A quick product overview

The core of the user experience is pretty simple. You add a couple contacts, you click a button, if you haven’t clicked the button after a certain amount of time, say 48 hours, notifications are sent out to any contacts you have configured. The “How it works” page on the website also has a quick walkthrough with some screenshot examples that help explain the app.

Where it gets interesting is when you consider which persona to build for first. A few options came to mind:

  1. Antisocial solo dwellers
  2. Adults who are interested in keeping non-invasive tabs on their elderly parents or kids at college
  3. Those interested in a dead man’s switch.

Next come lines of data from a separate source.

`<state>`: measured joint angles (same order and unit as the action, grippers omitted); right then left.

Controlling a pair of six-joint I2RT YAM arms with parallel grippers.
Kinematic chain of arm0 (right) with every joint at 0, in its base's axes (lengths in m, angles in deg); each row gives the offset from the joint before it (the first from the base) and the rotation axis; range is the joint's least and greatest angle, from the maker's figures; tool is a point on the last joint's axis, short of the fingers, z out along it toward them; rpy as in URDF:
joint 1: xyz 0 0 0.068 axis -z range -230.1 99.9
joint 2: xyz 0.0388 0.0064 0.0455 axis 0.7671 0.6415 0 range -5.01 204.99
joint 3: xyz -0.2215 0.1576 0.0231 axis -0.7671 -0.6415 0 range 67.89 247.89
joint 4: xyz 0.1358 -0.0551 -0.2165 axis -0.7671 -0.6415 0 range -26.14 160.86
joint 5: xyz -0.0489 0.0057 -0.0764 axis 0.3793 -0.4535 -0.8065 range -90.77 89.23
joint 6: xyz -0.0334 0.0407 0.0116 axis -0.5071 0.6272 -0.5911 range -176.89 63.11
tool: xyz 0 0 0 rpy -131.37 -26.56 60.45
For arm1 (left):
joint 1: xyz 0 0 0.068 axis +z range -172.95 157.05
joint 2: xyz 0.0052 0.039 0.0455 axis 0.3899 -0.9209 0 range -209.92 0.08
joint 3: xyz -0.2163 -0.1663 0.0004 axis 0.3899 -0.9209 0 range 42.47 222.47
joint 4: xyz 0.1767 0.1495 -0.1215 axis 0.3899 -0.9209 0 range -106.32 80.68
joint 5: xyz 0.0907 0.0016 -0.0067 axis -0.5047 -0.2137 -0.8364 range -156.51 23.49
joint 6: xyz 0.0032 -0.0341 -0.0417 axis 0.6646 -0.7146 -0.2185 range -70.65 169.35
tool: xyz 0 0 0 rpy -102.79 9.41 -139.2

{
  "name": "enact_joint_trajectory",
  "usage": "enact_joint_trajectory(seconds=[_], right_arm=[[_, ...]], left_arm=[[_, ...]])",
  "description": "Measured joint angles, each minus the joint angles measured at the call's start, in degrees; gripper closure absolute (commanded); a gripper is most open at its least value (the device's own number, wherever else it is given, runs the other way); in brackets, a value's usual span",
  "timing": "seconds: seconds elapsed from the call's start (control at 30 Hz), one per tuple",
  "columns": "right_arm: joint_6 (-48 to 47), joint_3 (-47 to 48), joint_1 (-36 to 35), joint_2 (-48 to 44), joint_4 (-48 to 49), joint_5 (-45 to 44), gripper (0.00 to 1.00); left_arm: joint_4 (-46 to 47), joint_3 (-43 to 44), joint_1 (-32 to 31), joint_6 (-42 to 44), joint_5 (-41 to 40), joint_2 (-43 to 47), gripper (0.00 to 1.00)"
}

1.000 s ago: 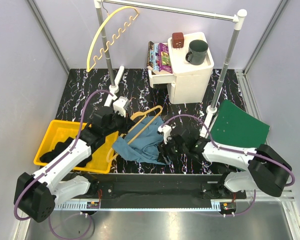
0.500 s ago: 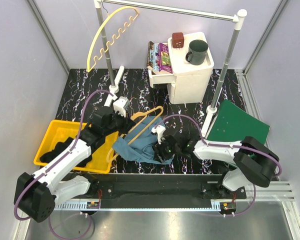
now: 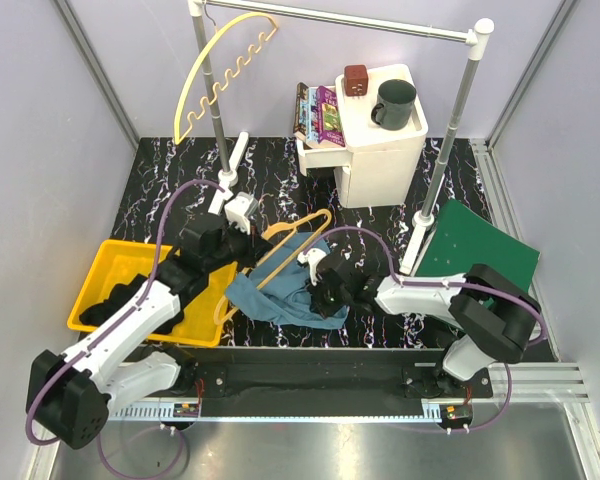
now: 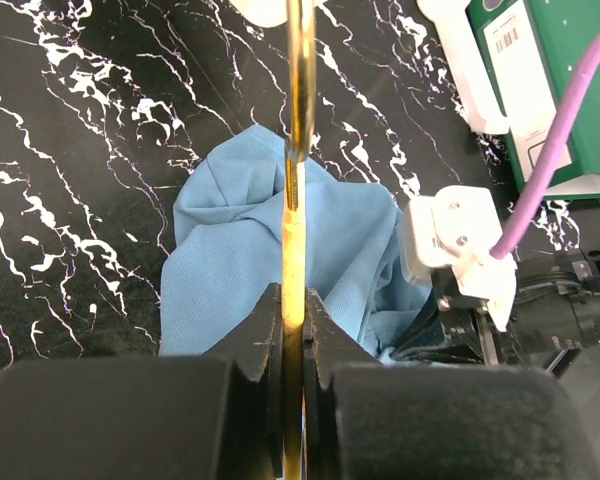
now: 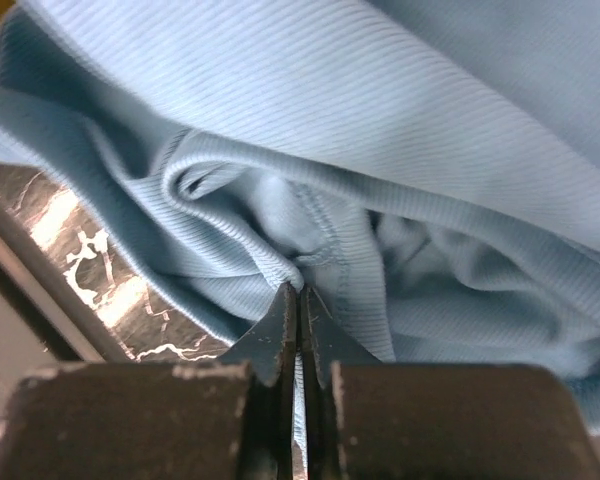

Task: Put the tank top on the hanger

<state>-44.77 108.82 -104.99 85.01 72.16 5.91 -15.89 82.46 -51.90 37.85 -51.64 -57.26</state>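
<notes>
The right gripper (image 5: 300,292) has just reached in and pinched shut on the tank top (image 5: 430,150) hem (left gripper (image 4: 293,300) clamps the hanger (image 4: 298,150)); threading the strap looks next.

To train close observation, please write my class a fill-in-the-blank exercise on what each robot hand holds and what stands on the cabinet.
1. The left hand is shut on the orange-yellow ____.
2. The right hand pinches a fold of the blue ____.
3. On top of the white cabinet stands a dark green ____.

Missing words: hanger; tank top; mug.
</notes>
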Motion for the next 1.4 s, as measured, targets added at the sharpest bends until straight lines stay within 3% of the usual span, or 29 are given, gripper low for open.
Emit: enact_joint_trajectory(seconds=[0.23,0.5,0.87,1.03,1.4], right_arm=[[2.1,0.0,1.4,-8.3,-5.2,-6.9,1.00],[7.6,-0.7,18.5,-18.0,-5.9,-7.0,1.00],[11.5,-0.6,30.9,-18.1,-6.1,0.2,1.00],[11.7,4.2,35.6,-15.2,-5.6,3.5,1.00],[11.5,12.2,40.6,-9.6,-5.2,8.1,1.00]], left_arm=[[0.2,-0.3,0.0,-0.2,0.0,1.7,1.00],[1.4,-1.9,0.0,-0.5,0.0,6.3,1.00],[4.2,-3.1,-1.5,-0.1,2.6,8.5,1.00],[5.0,-3.2,-3.2,0.9,4.3,9.0,1.00],[6.3,-4.2,-4.7,2.4,6.2,10.9,1.00]])
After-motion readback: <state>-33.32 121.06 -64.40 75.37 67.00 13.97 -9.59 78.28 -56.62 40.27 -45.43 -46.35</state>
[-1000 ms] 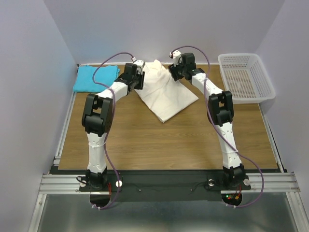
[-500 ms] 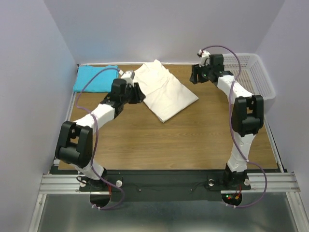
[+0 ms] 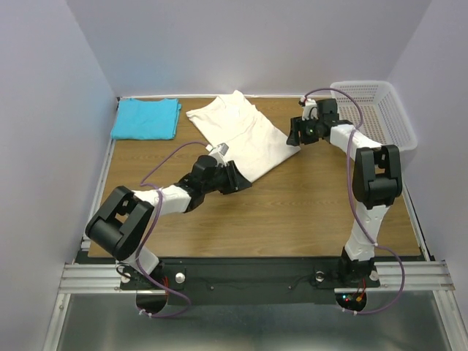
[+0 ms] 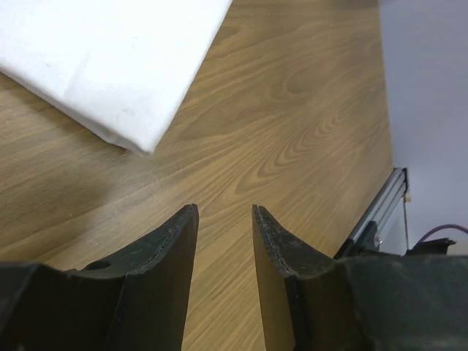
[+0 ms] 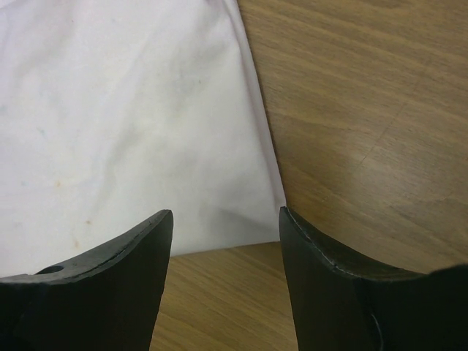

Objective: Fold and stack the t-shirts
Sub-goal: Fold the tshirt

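Note:
The cream-white t-shirt (image 3: pixel 241 135) lies folded into a long slanted shape on the wooden table, at the back centre. Its near corner (image 4: pixel 139 139) shows in the left wrist view, its right corner (image 5: pixel 241 212) in the right wrist view. A folded turquoise t-shirt (image 3: pixel 146 118) rests at the back left. My left gripper (image 3: pixel 240 183) stands open just off the white shirt's near corner, nothing between its fingers (image 4: pixel 224 212). My right gripper (image 3: pixel 294 137) hangs open at the shirt's right corner, holding nothing (image 5: pixel 225 219).
A white mesh basket (image 3: pixel 398 139) stands at the back right, close behind the right arm. Metal rails (image 3: pixel 99 190) edge the table on the left and right. Grey walls close in on three sides.
My left gripper has swung from the white shirt's far left edge down to its near corner. My right gripper moved right toward the basket, then back to the shirt's right corner.

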Robot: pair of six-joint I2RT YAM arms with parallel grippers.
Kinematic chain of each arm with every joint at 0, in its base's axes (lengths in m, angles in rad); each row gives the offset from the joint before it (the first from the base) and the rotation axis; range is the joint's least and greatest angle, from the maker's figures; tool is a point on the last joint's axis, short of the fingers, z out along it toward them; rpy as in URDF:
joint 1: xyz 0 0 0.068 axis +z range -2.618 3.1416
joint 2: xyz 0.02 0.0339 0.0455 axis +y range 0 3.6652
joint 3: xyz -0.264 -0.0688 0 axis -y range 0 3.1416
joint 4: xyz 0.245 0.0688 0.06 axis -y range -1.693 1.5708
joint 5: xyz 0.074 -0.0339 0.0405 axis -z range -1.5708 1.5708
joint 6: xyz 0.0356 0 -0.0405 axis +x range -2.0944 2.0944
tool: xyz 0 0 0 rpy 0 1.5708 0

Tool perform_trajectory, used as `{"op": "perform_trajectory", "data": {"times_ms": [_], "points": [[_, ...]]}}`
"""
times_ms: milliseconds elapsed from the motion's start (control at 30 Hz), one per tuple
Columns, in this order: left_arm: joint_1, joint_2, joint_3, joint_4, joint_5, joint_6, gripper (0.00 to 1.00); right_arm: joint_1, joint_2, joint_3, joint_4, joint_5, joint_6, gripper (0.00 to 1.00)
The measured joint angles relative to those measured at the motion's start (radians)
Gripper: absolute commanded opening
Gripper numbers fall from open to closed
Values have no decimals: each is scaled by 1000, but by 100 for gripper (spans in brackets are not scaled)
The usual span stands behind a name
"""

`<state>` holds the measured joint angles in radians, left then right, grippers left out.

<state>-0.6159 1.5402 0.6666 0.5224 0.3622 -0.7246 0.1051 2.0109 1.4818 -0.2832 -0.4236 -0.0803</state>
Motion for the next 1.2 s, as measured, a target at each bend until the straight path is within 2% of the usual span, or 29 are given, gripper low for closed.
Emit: {"op": "perform_trajectory", "data": {"times_ms": [300, 1200], "points": [[0, 29, -21, 98, -55, -84, 47, -6, 0, 0, 0, -10, 16, 65], [0, 191, 56, 78, -109, -100, 46, -33, 0, 0, 0, -37, 36, 65]]}}
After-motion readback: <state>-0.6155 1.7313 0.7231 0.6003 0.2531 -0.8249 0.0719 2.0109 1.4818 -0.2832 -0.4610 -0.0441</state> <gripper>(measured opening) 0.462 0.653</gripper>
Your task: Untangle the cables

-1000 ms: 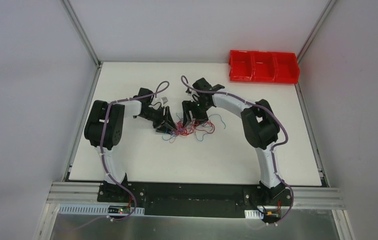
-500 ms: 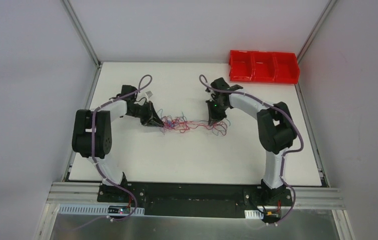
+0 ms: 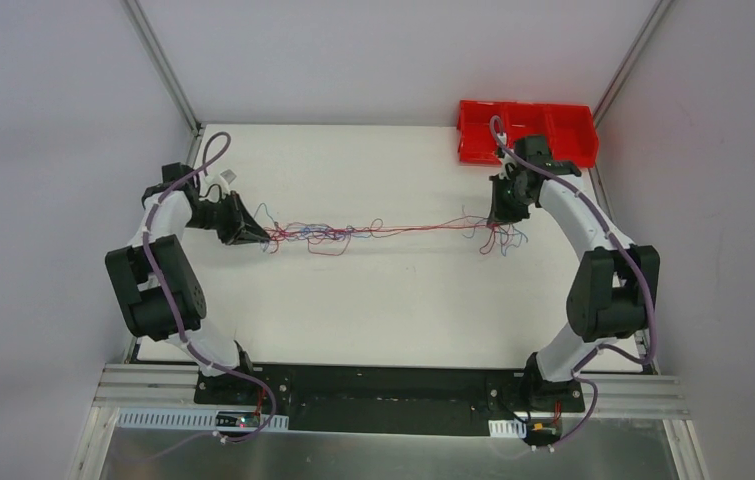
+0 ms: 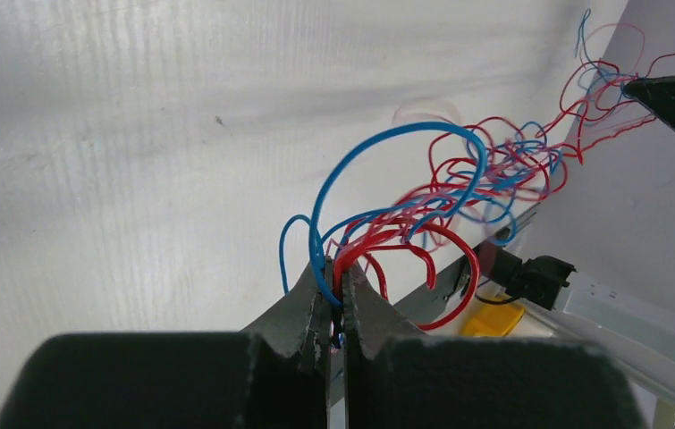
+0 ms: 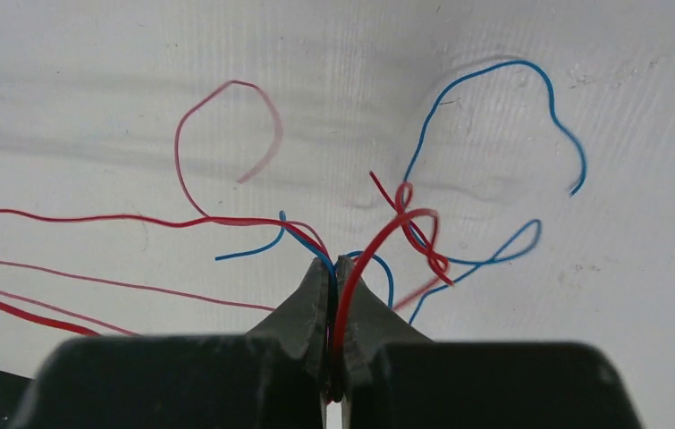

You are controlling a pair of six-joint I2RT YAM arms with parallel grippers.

I myself fall in the first camp. I have actually thought if something happened to me in my apartment, someone may not realize for days. So that’s an easy first choice. With that said, I thought it’d be most interesting to build a product for the third group.

The result

I (or really Claude Code with Opus 4.5 initially and more recently Opus 4.6) built the iOS app with Swift. It features a simple button to state you’re OK, has some CRUD actions for managing your “guardians” or points of contact, and exposes some user settings like configuring your check-in window.

DayTap I'm OK button

I thought the implementation here was ok, but I’m not an iOS developer. So I don’t know any better. One thing I found useful to increase my confidence in the implementation was to create a skill called “product-team-review”. This kicks off a review from a number of subagents representing the roles on a product team. These include:

  • Product Manager
  • Product Designer
  • Data Analyst
  • User Researcher
  • Tech Lead
  • Test Automation Engineer
  • Security Engineer

After I added these reviews, I felt the feedback and subsequent code from the LLM improved. When the subagents focused on specific roles and responsibilities they caught more. Topics surfaced that I may have missed given my lack of familiarity with Swift, but framed them in a way that I could easily weigh in by leaning on my experience in other domains.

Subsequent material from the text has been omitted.